In the liquid double reagent kit for measuring lipoprotein (a) in serum by latex-enhanced immunoturbidimetry using camelidae lipoprotein (a) antibody of the present invention, the lipoprotein (a) antibody is derived from camel or alpaca, preferably from alpaca. The polyclonal antibody can specifically recognize a plurality of antigenic sites of the lipoprotein (a), so that the polyclonal antibody can specifically bind to the lipoprotein (a) with different molecular weights, and simultaneously eliminates the influence of factors such as rheumatoid factors and the like in the traditional IGG type antibody on a measured value.

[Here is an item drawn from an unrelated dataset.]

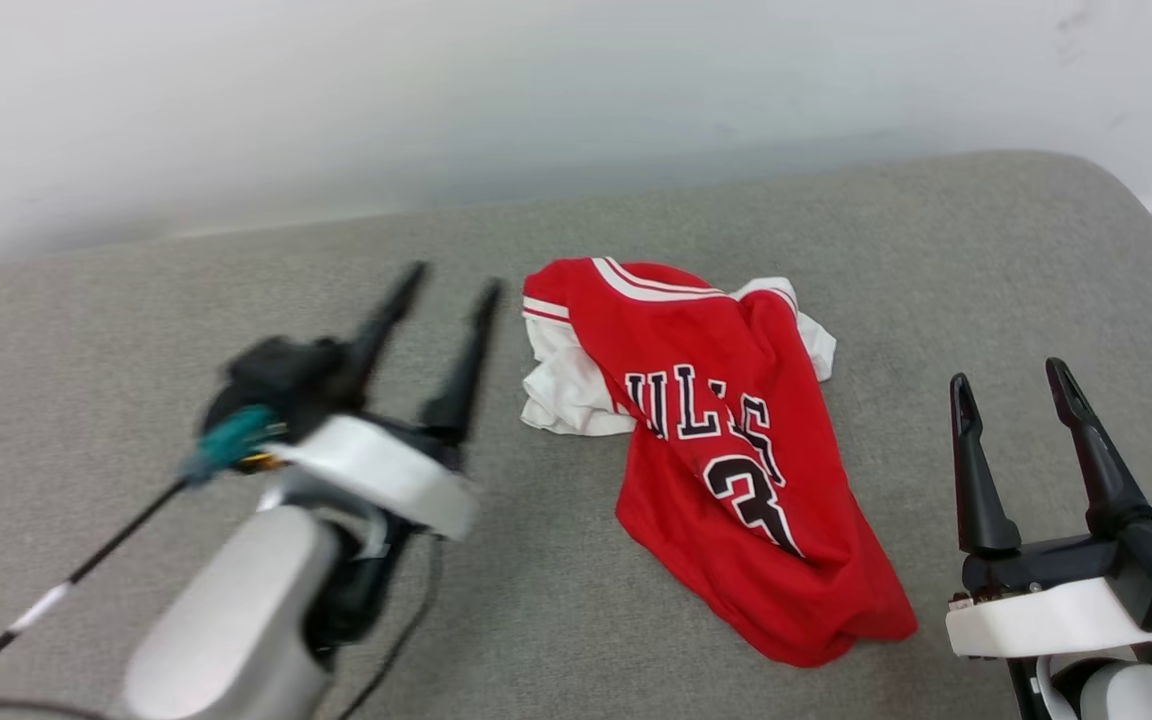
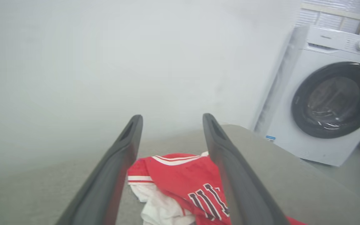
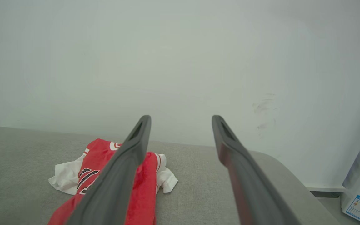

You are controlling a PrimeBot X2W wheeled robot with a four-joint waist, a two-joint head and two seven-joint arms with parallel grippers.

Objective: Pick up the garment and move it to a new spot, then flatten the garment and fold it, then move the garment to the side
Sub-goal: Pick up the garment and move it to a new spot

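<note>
The step in hand looks like the first pick-up: the garment (image 1: 726, 440) lies untouched on the grey cushion (image 1: 136, 400), and both grippers are empty with their jaws spread. The left gripper (image 1: 453, 280), blurred in the head view, hangs just beside the garment's left side, pointing toward the cushion's far edge. The right gripper (image 1: 1008, 377) waits near the near right corner, close to the red hem but apart from it.

A sound grasp would probably take 2 separate points, such as the striped collar or shoulder for the left and the hem for the right, pinching 1 layer where possible. That way the lift should open the cloth rather than carry it as a lump. The fingers need to come down low enough to catch fabric without dragging it along the cushion.

The garment sits crumpled around the cushion's middle, slightly toward the far edge. It is red with white sleeves bunched at its left and far right, and white-and-red striped trim. Black letters outlined in white read "ULLS" above a "3", the rest hidden in folds.
</note>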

Therefore, the polyclonal antibody can not only ensure the high-efficiency affinity of the antigen and the antibody, but also ensure the precision of the kit, improve the stability of the measured value of the kit and optimize the reaction time.

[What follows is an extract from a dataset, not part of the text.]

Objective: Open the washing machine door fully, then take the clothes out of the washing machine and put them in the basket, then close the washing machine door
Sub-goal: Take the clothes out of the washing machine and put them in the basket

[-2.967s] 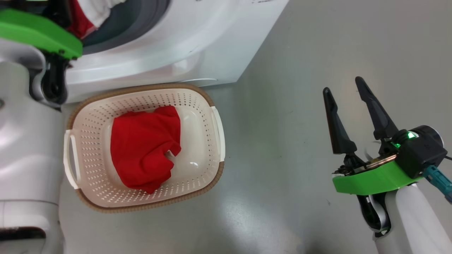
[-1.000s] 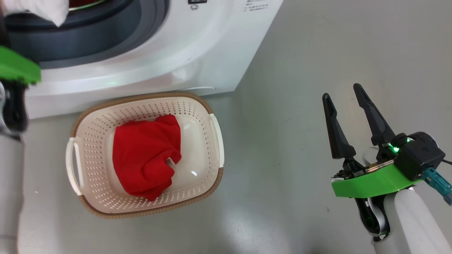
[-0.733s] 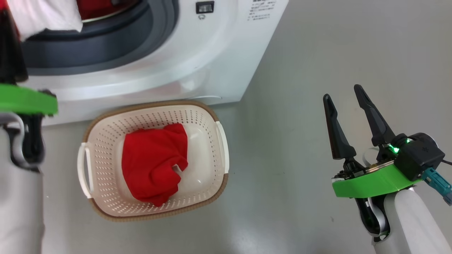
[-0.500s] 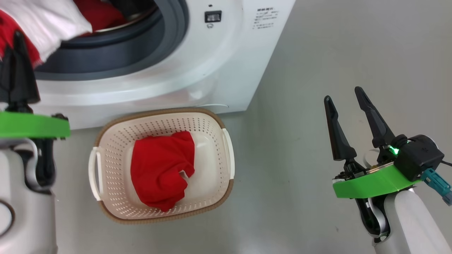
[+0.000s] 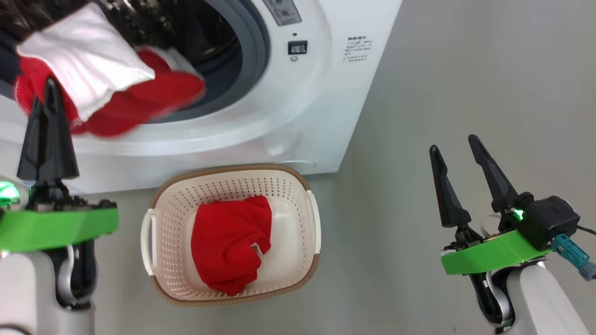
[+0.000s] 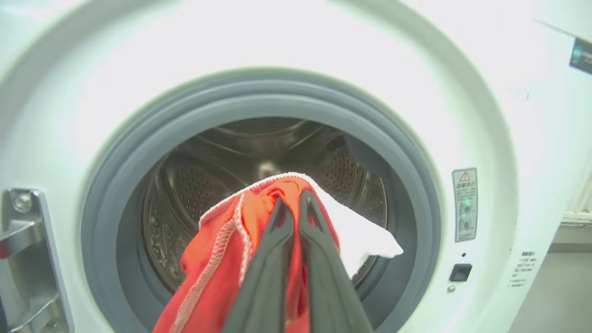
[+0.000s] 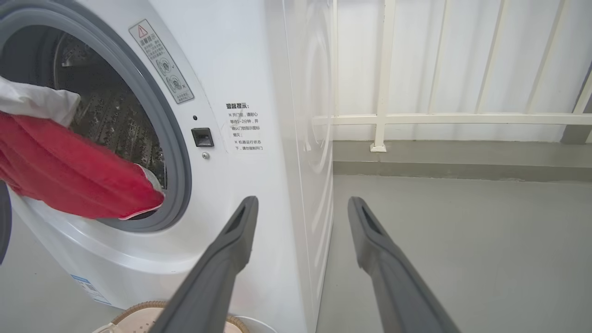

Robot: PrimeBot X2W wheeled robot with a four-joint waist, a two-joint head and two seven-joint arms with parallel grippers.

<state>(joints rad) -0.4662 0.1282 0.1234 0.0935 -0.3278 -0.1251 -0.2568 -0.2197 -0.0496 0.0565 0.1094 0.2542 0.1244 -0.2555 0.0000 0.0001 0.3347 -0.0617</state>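
- My left pincer (image 6: pixel 291 202) is clamped on a red-and-white garment (image 5: pixel 107 88), which hangs at the mouth of the washing machine (image 5: pixel 316 93).
- A second red garment (image 5: pixel 228 242) lies in the basket (image 5: pixel 233 170), just in front of the washing machine.
- My right pincer (image 5: pixel 453 143) stands spread wide, holding nothing, well right of the basket.

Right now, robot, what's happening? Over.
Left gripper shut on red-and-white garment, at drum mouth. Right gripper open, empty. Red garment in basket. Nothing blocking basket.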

The invention adopts a latex particle enhanced transmission immunoturbidimetry, and the principle is that latex particles coated with high-specificity antibodies are specifically combined with corresponding antigens in a sample to form an antigen-antibody-latex particle compound, the compound forms a certain turbidity in a specific buffer solution, the increase degree of the turbidity is in direct proportion to the antigen concentration in the sample, and the turbidity is measured under a certain wavelength, so that the content of the detected antigens in the sample can be measured.

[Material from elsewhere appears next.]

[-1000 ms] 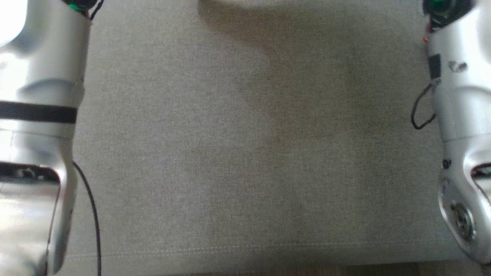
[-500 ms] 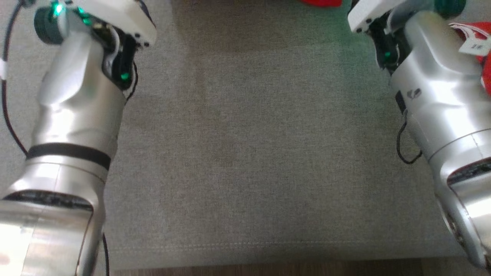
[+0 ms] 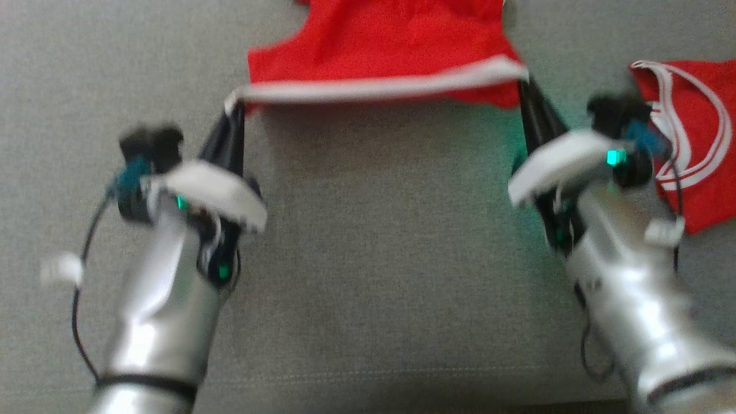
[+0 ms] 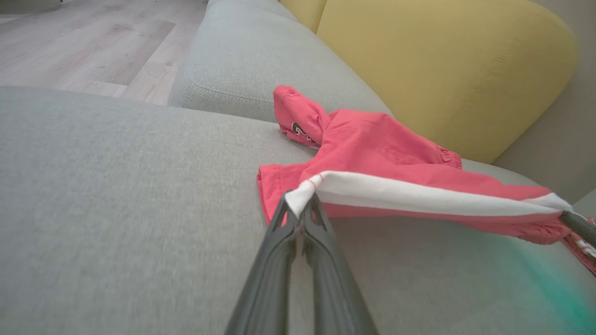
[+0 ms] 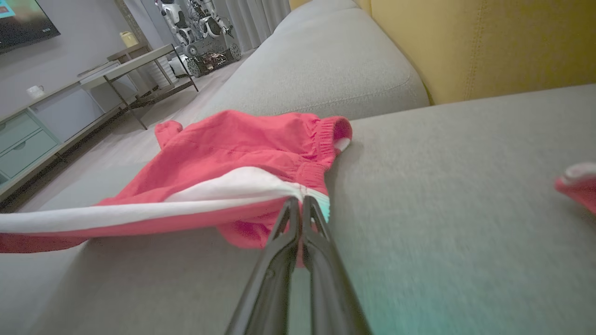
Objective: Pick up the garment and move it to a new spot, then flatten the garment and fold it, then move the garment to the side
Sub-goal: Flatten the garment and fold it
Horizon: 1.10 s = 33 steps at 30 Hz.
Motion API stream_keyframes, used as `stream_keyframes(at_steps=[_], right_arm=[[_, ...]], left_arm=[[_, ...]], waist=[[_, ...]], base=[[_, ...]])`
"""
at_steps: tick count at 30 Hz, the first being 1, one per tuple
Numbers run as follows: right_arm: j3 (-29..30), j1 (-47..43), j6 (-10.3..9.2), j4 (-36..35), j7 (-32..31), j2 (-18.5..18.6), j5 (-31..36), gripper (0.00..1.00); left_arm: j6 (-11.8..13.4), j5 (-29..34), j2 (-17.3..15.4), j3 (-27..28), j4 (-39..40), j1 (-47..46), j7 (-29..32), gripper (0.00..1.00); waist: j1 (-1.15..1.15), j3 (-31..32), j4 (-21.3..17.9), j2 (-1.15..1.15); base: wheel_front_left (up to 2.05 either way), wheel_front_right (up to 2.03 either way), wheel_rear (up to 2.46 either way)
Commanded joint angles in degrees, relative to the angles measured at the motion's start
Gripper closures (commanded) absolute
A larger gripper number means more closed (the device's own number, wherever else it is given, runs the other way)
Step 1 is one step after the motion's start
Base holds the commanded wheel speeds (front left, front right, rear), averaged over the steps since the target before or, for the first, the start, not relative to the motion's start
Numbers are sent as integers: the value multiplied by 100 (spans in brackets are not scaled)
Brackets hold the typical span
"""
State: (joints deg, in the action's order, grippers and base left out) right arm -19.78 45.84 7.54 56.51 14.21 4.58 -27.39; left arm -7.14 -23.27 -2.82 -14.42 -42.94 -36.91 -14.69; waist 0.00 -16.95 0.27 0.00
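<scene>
The red fabric garment with a white band (image 3: 379,40) is stretched between two hands above the grey fabric sofa seat (image 3: 374,259).

The garment's white band runs in a straight line across the far middle of the seat, raised off the cushion with a shadow under it. The rest of the red cloth trails away toward the seat's back edge, where the yellow back cushion (image 4: 442,60) stands. The left hand (image 3: 233,109) is closed tight on the band's left end, its two dark fingers pressed together. The right hand (image 3: 524,86) is pinched the same way on the band's right end. A second red cloth piece with white trim (image 3: 701,132) lies flat near the seat's right edge, just beside the right arm and apart from the held garment.
</scene>
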Motion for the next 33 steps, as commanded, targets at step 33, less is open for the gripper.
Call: stream_keyframes(at_steps=[33], right_arm=[[1585, -5718, -5, -6033, -1706, -169, 994, 100]], left_arm=[[611, 321, -588, 430, 5237, 4386, 890, 100]], waist=[[0, 991, -175, 0]], base=[[0, 0, 0]])
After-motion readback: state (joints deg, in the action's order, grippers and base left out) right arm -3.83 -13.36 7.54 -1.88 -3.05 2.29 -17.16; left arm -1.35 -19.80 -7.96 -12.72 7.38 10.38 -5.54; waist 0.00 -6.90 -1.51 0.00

In the present invention, the lipoprotein (a) antigen in serum is conjugated with a specific camel anti-human lipoprotein (a) polyclonal antibody bound to the surface of latex particles, an antigen-antibody reaction occurs to form an immune complex, a fixed turbidity is formed, the absorbance at a wavelength of 570nm of the turbidity is measured, and the content of lipoprotein (a) in a sample is determined by referring to a standard curve.
The liquid double-reagent kit for determining inches by using the camelidae single-domain antibody and determining the lipoprotein (a) in the serum through a latex enhanced immunoturbidimetry method is adopted to determine inches, a sample and a reagent Rl are mixed uniformly, the absorbance Al is read, then the reagent R2 is added, the absorbance A2 is read, the reaction absorbance change value is calculated, and the content of the lipoprotein (a) in the sample is obtained by contrasting a standard curve.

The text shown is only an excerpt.